** HOW TO COMPLETE THIS TASK **
Beginning with the line that has "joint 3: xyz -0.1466" in it, transcribe the listing exactly through its final line, and add nothing.

** DATA BLOCK **
────────────────────────────────────────

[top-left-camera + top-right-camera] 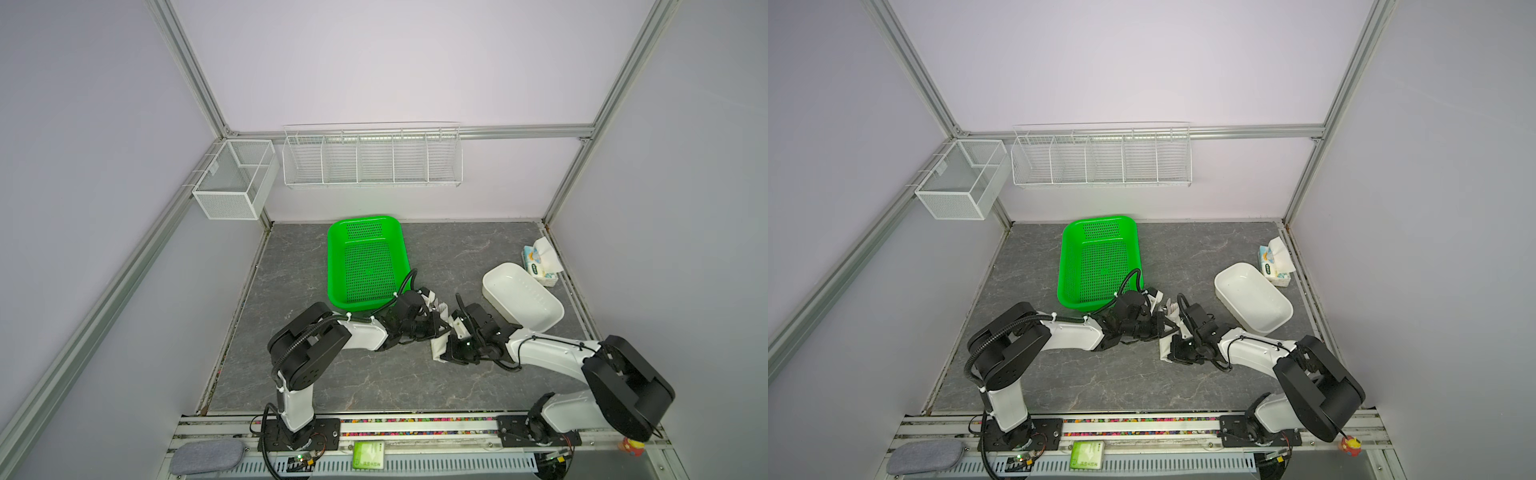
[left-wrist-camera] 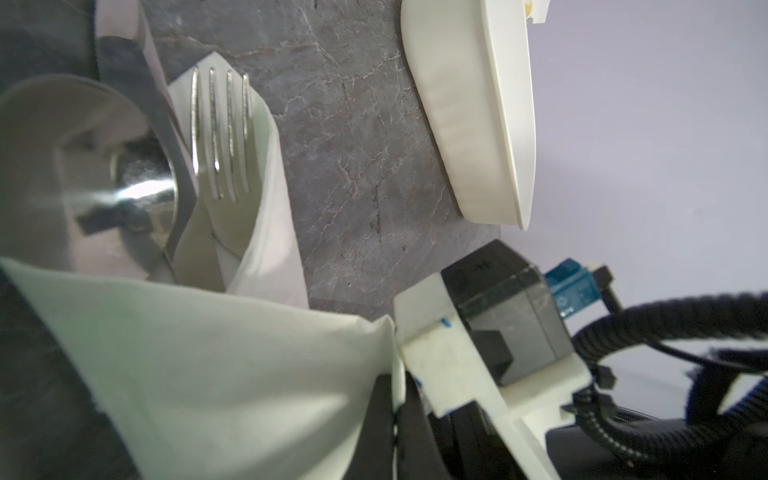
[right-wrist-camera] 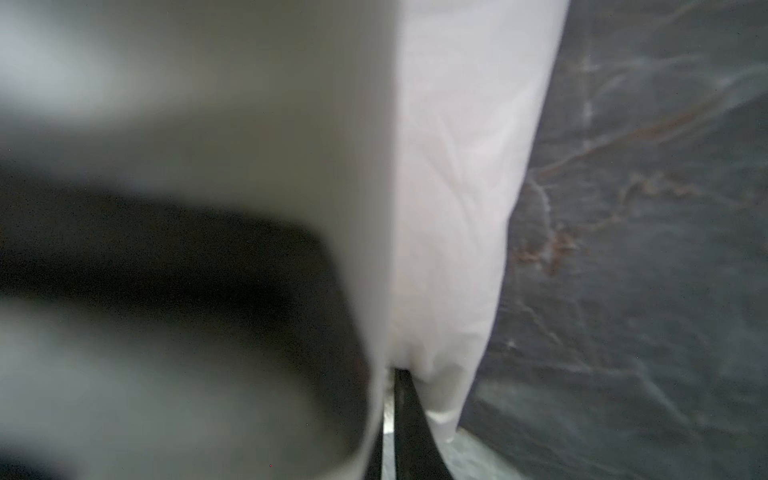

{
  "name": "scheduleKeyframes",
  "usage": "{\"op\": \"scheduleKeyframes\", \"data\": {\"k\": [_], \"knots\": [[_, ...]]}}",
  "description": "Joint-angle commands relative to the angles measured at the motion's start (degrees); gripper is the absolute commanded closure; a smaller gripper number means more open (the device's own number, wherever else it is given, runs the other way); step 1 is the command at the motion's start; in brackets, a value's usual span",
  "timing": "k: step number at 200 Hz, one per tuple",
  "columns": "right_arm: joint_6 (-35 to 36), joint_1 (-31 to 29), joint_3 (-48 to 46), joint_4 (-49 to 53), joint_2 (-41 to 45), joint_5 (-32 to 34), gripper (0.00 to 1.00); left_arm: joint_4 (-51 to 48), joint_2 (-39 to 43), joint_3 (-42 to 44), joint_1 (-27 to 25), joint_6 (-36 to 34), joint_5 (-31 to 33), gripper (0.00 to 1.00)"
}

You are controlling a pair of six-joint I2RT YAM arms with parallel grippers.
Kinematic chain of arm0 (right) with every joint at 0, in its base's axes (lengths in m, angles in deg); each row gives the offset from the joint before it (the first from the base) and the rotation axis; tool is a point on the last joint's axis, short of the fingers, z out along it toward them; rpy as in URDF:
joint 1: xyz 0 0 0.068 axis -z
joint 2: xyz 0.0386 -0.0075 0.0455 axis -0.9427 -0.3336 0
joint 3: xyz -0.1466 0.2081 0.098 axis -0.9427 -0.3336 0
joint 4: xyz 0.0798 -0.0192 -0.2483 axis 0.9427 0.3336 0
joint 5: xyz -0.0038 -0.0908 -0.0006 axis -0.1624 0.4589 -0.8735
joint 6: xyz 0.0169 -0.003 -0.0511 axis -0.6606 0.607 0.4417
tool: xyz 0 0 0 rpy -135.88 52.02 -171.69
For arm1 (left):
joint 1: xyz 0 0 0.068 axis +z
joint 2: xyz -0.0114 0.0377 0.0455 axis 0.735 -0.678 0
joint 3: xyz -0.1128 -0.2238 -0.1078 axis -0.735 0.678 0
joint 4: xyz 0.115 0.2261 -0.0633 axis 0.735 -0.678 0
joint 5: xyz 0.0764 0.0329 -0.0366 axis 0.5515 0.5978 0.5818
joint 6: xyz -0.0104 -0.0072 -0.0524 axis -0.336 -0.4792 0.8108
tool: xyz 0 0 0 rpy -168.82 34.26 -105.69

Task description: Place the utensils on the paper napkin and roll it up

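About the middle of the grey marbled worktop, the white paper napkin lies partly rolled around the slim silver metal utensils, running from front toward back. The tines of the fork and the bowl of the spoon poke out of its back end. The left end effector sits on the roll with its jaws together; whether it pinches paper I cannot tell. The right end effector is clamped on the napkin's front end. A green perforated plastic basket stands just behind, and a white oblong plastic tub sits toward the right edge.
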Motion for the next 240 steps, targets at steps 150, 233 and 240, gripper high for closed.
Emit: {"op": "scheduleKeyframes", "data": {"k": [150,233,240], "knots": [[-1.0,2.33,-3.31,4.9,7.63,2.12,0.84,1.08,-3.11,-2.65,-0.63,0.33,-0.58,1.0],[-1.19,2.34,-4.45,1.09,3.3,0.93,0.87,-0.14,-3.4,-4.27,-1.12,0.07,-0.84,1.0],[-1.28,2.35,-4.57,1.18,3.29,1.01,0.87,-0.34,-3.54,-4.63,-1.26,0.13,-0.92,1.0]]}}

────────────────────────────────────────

** TASK SOLUTION **
joint 3: xyz -0.1466 0.2081 0.098 axis -0.9427 -0.3336 0
joint 4: xyz 0.0798 -0.0192 -0.2483 axis 0.9427 0.3336 0
joint 5: xyz -0.0038 -0.0908 -0.0006 axis -0.1624 0.4589 -0.8735
joint 6: xyz 0.0169 -0.003 -0.0511 axis -0.6606 0.607 0.4417
tool: xyz 0 0 0 rpy -135.88 52.02 -171.69
For arm1 (left):
joint 1: xyz 0 0 0.068 axis +z
joint 2: xyz -0.0114 0.0377 0.0455 axis 0.735 -0.678 0
joint 3: xyz -0.1128 -0.2238 -0.1078 axis -0.735 0.678 0
joint 4: xyz 0.115 0.2261 -0.0633 axis 0.735 -0.678 0
joint 5: xyz 0.0764 0.0329 -0.0366 axis 0.5515 0.5978 0.5818
joint 6: xyz -0.0104 -0.0072 -0.0524 axis -0.336 -0.4792 0.8108
tool: xyz 0 0 0 rpy -168.82 34.26 -105.69

Task description: Place the utensils on the paper napkin and roll it up

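About the middle of the grey marbled worktop, the white paper napkin lies partly rolled around the slim silver metal utensils, running from front toward back. The tines of the fork and the bowl of the spoon poke out of its back end. The left end effector sits on the roll with its jaws together; whether it pinches paper I cannot tell. The right end effector is clamped on the napkin's front end. A green perforated plastic basket stands just behind, and a white oblong plastic tub sits toward the right edge.
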Motion for the next 240 steps, targets at steps 150, 233 and 240, gripper high for closed.
Emit: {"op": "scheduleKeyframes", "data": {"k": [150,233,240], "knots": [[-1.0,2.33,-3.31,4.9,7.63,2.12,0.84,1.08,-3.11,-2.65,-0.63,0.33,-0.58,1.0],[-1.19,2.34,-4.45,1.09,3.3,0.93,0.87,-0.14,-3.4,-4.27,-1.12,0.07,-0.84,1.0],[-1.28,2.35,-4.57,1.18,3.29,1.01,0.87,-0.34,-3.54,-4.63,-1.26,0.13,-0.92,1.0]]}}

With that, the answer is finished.